[[ Source records, beginning ]]
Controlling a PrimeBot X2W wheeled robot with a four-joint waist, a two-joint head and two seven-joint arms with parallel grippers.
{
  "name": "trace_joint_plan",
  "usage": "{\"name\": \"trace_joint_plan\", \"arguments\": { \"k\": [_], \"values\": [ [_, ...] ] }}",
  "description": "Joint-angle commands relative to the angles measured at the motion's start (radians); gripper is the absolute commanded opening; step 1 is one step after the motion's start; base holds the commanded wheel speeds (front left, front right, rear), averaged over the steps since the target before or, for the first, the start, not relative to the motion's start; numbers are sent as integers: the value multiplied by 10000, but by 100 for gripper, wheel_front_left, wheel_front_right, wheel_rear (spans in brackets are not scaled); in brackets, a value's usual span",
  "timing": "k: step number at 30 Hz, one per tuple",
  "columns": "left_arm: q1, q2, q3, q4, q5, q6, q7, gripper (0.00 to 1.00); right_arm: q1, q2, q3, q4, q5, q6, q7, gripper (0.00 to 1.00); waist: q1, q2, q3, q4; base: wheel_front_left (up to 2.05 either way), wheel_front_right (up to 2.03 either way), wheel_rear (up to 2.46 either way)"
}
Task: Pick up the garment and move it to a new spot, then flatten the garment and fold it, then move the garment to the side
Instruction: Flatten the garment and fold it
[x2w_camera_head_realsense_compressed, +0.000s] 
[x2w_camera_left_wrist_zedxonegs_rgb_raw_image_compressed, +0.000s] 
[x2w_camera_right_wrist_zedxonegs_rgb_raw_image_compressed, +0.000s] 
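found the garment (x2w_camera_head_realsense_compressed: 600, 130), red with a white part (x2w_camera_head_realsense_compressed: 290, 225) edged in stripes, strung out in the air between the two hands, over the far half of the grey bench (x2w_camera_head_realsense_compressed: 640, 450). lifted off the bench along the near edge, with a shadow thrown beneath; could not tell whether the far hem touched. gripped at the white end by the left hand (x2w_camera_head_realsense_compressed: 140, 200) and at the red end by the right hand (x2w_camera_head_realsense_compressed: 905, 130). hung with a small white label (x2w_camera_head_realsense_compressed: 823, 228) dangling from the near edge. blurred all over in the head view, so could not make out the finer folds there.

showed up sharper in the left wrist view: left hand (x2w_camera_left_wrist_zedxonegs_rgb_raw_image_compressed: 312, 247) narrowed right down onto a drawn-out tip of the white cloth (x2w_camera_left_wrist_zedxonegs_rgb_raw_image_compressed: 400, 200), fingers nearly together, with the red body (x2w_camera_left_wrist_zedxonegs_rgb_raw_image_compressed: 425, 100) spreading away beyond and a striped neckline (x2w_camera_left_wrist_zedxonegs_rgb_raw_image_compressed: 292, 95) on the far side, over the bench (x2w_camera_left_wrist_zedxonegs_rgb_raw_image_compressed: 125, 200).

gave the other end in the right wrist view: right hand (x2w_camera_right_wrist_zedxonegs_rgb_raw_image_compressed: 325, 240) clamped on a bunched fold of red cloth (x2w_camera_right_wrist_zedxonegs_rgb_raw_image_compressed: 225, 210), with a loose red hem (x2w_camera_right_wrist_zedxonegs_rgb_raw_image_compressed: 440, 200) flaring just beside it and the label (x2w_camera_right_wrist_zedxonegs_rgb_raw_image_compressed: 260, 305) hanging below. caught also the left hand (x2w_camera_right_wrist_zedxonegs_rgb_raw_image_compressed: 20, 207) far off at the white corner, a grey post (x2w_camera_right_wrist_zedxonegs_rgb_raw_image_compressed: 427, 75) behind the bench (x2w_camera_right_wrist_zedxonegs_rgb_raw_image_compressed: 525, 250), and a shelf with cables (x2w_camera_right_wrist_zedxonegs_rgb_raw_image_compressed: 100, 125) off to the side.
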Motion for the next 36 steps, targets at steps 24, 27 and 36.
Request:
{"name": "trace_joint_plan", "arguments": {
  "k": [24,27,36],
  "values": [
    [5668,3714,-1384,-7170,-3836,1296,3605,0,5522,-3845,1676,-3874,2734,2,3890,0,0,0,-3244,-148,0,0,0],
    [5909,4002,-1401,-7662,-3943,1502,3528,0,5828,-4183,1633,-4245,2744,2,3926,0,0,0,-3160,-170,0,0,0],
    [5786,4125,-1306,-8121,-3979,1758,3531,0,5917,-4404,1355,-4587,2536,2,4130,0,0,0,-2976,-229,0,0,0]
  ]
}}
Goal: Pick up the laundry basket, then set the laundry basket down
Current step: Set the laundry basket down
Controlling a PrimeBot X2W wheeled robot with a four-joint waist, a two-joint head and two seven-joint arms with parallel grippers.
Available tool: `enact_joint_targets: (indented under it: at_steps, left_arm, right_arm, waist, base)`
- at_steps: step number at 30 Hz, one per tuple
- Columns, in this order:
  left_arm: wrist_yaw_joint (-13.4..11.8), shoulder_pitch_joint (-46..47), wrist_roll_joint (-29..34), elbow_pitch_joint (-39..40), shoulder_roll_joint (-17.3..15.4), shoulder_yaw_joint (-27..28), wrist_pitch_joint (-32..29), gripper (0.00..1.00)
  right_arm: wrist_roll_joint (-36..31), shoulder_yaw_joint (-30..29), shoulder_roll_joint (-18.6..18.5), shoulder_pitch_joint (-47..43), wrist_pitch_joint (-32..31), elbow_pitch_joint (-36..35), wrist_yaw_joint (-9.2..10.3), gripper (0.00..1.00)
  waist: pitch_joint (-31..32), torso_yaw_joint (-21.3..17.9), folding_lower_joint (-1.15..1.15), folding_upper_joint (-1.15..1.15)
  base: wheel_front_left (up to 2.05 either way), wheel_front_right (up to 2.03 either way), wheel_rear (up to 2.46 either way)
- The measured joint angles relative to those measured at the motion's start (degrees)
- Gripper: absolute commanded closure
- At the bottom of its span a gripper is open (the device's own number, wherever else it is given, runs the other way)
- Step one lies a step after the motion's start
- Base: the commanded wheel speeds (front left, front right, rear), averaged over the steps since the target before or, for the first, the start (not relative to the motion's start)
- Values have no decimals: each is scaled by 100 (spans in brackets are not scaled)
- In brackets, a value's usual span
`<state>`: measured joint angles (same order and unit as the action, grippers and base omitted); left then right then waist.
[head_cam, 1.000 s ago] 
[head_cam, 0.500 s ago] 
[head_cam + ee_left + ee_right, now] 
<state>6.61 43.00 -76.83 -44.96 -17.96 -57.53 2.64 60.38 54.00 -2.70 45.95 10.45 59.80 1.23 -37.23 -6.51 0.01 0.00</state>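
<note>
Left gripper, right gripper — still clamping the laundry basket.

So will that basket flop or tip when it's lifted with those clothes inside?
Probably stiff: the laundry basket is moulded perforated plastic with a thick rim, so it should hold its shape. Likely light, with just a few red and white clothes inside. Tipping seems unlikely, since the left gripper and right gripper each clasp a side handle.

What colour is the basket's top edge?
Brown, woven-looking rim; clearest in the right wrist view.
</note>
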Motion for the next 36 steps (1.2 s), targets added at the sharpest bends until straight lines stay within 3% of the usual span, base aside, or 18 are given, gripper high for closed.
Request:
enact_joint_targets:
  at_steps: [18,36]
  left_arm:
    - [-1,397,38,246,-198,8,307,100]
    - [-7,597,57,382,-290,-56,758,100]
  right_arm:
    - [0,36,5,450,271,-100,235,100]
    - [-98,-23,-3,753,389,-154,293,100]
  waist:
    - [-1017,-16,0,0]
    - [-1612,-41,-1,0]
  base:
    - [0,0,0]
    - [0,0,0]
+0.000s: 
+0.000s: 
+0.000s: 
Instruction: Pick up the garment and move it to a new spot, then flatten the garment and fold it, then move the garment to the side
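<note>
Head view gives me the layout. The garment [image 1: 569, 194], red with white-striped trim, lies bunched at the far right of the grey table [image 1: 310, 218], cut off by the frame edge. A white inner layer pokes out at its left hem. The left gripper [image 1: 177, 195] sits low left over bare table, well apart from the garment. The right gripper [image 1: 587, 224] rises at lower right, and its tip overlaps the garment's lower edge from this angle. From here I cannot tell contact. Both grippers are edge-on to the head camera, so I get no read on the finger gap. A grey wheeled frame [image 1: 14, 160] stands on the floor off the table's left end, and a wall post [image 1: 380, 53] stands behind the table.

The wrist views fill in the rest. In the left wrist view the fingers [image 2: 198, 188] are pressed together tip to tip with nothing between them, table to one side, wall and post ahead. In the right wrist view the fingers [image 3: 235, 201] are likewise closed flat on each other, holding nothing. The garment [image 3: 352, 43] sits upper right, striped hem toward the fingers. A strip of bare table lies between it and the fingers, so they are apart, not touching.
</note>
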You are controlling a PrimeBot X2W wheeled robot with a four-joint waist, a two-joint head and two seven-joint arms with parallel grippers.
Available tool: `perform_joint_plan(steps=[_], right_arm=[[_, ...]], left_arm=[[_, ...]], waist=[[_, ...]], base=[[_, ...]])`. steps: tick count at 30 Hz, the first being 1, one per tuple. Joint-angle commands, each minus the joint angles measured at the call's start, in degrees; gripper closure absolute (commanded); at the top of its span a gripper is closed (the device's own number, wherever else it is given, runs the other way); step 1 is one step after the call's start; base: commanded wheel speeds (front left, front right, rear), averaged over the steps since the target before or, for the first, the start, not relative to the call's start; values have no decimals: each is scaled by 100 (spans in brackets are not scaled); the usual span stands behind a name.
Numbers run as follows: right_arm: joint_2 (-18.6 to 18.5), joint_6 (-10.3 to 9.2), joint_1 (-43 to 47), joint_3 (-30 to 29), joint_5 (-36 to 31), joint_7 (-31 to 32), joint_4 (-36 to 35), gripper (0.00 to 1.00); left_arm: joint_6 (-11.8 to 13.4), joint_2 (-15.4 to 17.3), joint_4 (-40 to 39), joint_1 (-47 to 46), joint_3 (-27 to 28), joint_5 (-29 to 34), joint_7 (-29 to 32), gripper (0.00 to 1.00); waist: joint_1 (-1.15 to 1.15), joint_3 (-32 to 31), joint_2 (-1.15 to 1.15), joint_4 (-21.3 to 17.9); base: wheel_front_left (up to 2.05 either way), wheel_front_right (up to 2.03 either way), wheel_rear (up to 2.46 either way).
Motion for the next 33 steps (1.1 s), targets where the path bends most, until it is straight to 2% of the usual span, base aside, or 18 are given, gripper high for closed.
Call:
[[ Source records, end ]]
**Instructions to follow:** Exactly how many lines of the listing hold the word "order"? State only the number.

**Answer box:** 2